The Peaceful South

Anders Walker—

The recent opening of a lynching memorial in Montgomery, Alabama underscores the role that violence played in upholding racial segregation, or Jim Crow.  From the 1870s through the 1950s, even the slightest challenge to white supremacy could spark a violent, terrifying backlash.  And yet, the actual incidence of lynching in the region remained relatively low.  According to historian Amy Louise Wood, lynching was an “infrequent and extraordinary occurrence,” an event that was powerful precisely because of its “relative rarity,” something that all southerners knew about, but rarely witnessed.   

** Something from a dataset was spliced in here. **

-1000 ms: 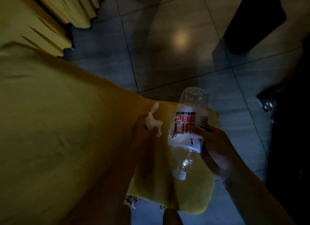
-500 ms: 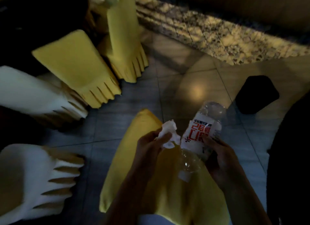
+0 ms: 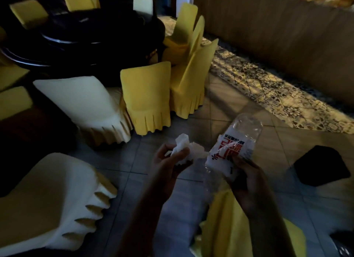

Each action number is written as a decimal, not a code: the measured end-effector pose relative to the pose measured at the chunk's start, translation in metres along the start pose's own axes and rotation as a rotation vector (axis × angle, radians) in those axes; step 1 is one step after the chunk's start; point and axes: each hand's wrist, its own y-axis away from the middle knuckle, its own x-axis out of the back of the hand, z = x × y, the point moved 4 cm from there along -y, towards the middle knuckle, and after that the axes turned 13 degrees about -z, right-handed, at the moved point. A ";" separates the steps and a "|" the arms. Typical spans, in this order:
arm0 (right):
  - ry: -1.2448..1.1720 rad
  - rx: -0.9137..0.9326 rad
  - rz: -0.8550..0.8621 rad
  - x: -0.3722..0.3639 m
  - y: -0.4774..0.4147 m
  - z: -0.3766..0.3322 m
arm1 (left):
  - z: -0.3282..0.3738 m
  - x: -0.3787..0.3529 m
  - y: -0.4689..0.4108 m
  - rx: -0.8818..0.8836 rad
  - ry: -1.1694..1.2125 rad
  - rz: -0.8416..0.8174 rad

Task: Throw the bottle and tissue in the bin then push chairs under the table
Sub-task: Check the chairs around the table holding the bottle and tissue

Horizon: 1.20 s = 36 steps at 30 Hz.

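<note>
Clamped in my right hand (image 3: 247,182) is the clear plastic bottle (image 3: 234,147), gripped around its white label with red print, base tilted up and away from me. My left hand (image 3: 166,165) pinches the crumpled white tissue (image 3: 183,146) between thumb and fingers, just beside the bottle. Below my wrists lies a patch of yellow cloth (image 3: 229,224). To my right on the tiled floor (image 3: 216,122) stands the dark bin (image 3: 323,165), apart from both hands. On my left a cream-covered chair (image 3: 47,203) sits close; farther off stand another cream chair (image 3: 86,103) and a yellow-covered chair (image 3: 147,96), near the dark round table (image 3: 92,36). Beyond runs a patterned floor strip (image 3: 268,88).
</note>
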 end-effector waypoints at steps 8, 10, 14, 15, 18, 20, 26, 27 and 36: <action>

How could 4,000 murders be considered a rarity?  Looked at in terms of the aggregate black population in the region, which at the end of the Civil War amounted to roughly 4 million, the total number of African Americans murdered by white mobs remained around .0001 percent.  Compare that to the number of Jews killed by Germany during World War II.  Out of 9.5 million European Jews in 1933, 6 million lost their lives by 1945, almost 60%. 

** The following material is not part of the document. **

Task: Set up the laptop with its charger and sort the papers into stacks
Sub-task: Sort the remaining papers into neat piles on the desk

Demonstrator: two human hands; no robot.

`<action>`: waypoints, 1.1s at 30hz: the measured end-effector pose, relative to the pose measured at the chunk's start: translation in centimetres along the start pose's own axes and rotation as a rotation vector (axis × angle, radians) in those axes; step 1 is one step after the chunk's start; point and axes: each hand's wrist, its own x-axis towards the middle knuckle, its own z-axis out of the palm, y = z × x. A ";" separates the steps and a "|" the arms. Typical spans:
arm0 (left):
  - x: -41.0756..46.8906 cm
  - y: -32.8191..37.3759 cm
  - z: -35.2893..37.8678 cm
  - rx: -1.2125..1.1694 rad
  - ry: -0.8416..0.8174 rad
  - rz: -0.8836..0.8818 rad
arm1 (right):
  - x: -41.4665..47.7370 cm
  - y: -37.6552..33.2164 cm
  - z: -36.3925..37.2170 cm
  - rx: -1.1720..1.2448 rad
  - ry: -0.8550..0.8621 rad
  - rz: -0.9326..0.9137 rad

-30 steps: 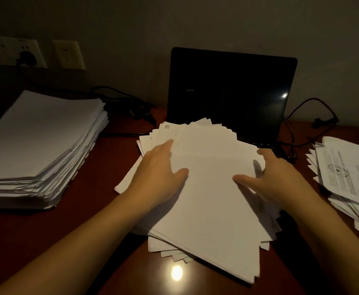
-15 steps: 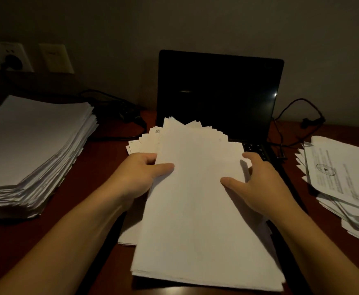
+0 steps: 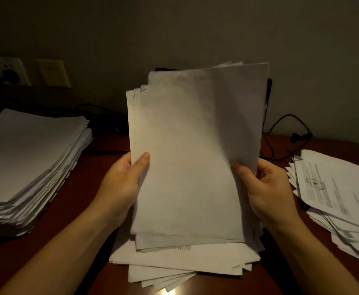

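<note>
I hold a bundle of white papers [image 3: 187, 156] upright in front of me. My left hand [image 3: 121, 188] grips its left edge, thumb on the front sheet. My right hand [image 3: 263, 188] grips the right edge, thumb on the front. Under the bundle, loose sheets [image 3: 185, 267] lie fanned on the desk. The black laptop [image 3: 268, 99] is almost wholly hidden behind the papers; only a strip of its right edge shows. A black charger cable [image 3: 289, 128] loops on the desk right of it.
A tall stack of blank sheets [image 3: 29, 167] fills the left of the red-brown desk [image 3: 84, 188]. A messy pile of printed pages [image 3: 340, 199] lies at the right. A wall socket with a plug [image 3: 8, 73] and a wall plate [image 3: 54, 73] sit at the back left.
Both hands went from lying flat on the fanned papers to gripping a bundle by its sides and lifting it upright, which now hides the laptop.
</note>
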 end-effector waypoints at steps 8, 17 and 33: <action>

According to historians Tim Snyder and James Q. Whitman, the two stories were linked.  As early as the 1920s, for example, Snyder shows that Germans like Adolf Hitler looked to the United States as an example of a predominantly Aryan nation that had risen to power because it had maintained racial purity and gained control of a continent, a strategic position that made the U.S. even stronger than imperial powers like England, who relied on distant colonies to remain ascendant. Nazis even studied American race law, argues James Whitman, drawing inspiration from American restrictions on immigration and interracial marriage.

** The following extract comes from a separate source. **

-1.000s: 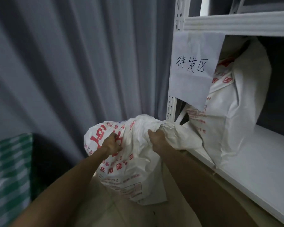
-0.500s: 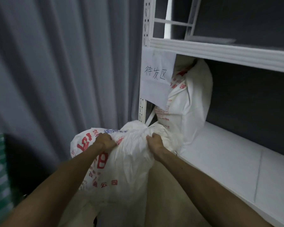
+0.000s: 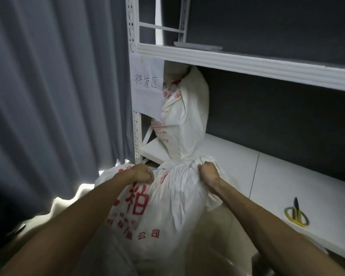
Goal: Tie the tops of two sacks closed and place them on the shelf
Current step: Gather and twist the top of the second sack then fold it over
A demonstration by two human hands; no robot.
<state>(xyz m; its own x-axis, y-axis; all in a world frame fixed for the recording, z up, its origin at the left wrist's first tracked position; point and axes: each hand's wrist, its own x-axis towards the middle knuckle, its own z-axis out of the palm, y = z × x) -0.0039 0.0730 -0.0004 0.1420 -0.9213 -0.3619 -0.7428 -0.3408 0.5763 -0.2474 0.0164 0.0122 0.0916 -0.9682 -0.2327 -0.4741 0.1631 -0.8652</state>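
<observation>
A white sack with red print [image 3: 167,208] hangs in front of the white shelf board [image 3: 237,166], its top just at the board's front edge. My left hand [image 3: 139,173] grips the sack's left upper side. My right hand [image 3: 208,173] grips its gathered top at the right. A second white sack with red print [image 3: 187,116] stands upright on the shelf board at the far left, against the post.
A paper label with handwriting [image 3: 146,84] hangs from the upper shelf rail [image 3: 247,62]. A yellow ring and a dark pen [image 3: 296,214] lie on the board at the right. Grey curtains [image 3: 58,86] hang at the left.
Both hands have lifted the sack up and to the right, toward the shelf board's front edge. My view has swung right, and the yellow ring and pen have come into sight.
</observation>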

However, the Germans never adopted segregation.  According to both Snyder and Whitman, Germans wanted to eliminate Jews from Germany, not keep them around.  The South was different.  White southerners needed blacks – and so long as they remained in a subservient position – professed even to like them.  This explains why some of the region’s most prominent white voices, from William Faulkner to Eudora Welty to Harper Lee, all presented white/black relations as supportive, even loving arrangements: from Benjy and Dilsey in Sound and the Fury, to Dr. Strickland and Ruby in Welty’s short story “The Demonstrators ,” to Scout and Calpurnia in Mockingbird.  African Americans like Richard Wright and Ralph Ellison disagreed, of course, but whites remained steadfast in their belief that blacks were happy in the South, happy with them, and content to abide by regional norms.

That lynching reinforced those norms was not something that educated white southerners liked to admit, as Joseph Crespino explains in his new biography of Atticus Finch.  But they knew it.  Like a nuclear warhead, it kept the peace. 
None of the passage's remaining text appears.